== WHAT YOU WILL DO ==
Where the listing below has a line with "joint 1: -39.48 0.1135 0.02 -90", write out exactly that line and every line after it, stopping after the line with "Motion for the".
----------
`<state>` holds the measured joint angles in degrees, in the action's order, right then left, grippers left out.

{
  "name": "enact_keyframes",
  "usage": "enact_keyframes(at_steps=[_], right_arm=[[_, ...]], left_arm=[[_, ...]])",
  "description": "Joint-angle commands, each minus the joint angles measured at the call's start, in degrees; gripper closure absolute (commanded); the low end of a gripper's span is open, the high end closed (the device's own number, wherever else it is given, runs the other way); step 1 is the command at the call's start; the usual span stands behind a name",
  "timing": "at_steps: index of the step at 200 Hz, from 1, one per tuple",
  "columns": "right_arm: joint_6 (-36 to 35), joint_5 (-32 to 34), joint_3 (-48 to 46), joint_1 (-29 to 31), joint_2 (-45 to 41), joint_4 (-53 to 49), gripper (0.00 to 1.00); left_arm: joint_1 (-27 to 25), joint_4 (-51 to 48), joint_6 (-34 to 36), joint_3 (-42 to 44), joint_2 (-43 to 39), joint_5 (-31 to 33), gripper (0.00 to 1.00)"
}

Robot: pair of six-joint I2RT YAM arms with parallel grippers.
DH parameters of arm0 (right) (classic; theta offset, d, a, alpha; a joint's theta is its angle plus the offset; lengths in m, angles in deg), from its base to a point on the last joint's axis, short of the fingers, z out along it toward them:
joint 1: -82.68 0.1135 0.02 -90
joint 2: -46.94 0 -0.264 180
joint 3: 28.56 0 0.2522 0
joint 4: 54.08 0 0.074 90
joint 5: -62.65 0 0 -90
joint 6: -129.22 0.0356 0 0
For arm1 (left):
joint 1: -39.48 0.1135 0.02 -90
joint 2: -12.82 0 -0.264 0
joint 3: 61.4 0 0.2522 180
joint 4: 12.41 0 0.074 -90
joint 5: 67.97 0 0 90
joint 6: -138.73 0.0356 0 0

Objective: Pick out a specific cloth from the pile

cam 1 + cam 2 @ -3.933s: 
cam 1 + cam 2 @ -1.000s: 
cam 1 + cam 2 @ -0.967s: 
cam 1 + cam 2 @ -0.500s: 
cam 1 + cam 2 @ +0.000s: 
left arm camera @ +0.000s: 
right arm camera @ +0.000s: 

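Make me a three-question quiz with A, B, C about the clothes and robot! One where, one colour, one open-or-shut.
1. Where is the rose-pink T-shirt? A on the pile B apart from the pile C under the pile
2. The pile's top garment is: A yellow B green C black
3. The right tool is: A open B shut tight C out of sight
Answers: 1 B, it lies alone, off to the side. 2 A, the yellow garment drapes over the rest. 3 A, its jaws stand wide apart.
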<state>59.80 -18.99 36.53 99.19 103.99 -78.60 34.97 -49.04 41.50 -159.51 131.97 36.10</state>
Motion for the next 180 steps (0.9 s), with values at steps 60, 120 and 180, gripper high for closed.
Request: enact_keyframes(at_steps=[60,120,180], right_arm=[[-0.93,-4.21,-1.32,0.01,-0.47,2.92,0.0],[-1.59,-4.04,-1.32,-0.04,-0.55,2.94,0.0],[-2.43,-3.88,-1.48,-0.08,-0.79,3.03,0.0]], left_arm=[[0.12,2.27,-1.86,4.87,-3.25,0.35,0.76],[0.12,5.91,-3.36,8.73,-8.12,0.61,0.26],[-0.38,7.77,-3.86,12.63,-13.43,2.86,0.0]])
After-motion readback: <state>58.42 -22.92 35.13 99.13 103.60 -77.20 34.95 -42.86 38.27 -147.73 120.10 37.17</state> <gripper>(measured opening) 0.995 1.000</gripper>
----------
== PROBLEM SOLUTION ==
joint 1: -39.48 0.1135 0.02 -90
joint 2: -12.82 0 -0.264 0
joint 3: 61.4 0 0.2522 180
joint 4: 12.41 0 0.074 -90
joint 5: 67.97 0 0 90
joint 6: -138.73 0.0356 0 0

Objective: Pick out a specific cloth from the pile

cam 1 + cam 2 @ -3.933s: 
cam 1 + cam 2 @ -1.000s: 
cam 1 + cam 2 @ -0.967s: 
cam 1 + cam 2 @ -0.500s: 
cam 1 + cam 2 @ +0.000s: 
left arm camera @ +0.000s: 
right arm camera @ +0.000s: 

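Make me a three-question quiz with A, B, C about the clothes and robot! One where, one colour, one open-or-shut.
1. Where is the rose-pink T-shirt? A on the pile B apart from the pile C under the pile
2. The pile's top garment is: A yellow B green C black
3. The right tool is: A open B shut tight C out of sight
Answers: 1 B, it lies alone, off to the side. 2 A, the yellow garment drapes over the rest. 3 A, its jaws stand wide apart.
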<state>59.80 -18.99 36.53 99.19 103.99 -78.60 34.97 -49.04 41.50 -159.51 131.97 36.10</state>
Motion for the next 180 steps (0.9 s), with values at steps 60, 120 and 180, gripper high for closed.

The answer has been written out in full.